The problem>
Write out exactly the line containing "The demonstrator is" and all lines that come after it in the listing below, through the very last one.

Supplied information>
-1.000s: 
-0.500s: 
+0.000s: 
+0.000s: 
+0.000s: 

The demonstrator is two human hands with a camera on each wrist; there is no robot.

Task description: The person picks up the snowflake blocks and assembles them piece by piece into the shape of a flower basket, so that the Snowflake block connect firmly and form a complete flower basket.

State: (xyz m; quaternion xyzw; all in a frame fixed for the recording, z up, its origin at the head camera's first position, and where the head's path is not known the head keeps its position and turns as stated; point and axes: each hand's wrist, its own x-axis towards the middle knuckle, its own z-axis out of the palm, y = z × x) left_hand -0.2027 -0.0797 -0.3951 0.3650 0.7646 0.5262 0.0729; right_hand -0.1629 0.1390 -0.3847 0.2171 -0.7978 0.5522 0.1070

Answer to this problem>
The demonstrator is two human hands with a camera on each wrist; there is no robot.

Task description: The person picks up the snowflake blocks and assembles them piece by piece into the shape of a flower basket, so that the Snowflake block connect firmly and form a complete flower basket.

State: (xyz m; quaternion xyzw; all in a frame fixed for the recording, z up, its origin at the head camera's first position, and where the head's path is not known the head keeps its position and turns as stated; point and axes: each hand's wrist, its own x-axis towards the middle knuckle, its own z-axis out of the palm, y = z × x) left_hand -0.2027 -0.0797 -0.3951 0.3650 0.7646 0.5262 0.0729; right_hand -0.1629 0.1390 -0.3847 0.2171 -0.7978 0.5522 0.1070

Nothing further remains in the output.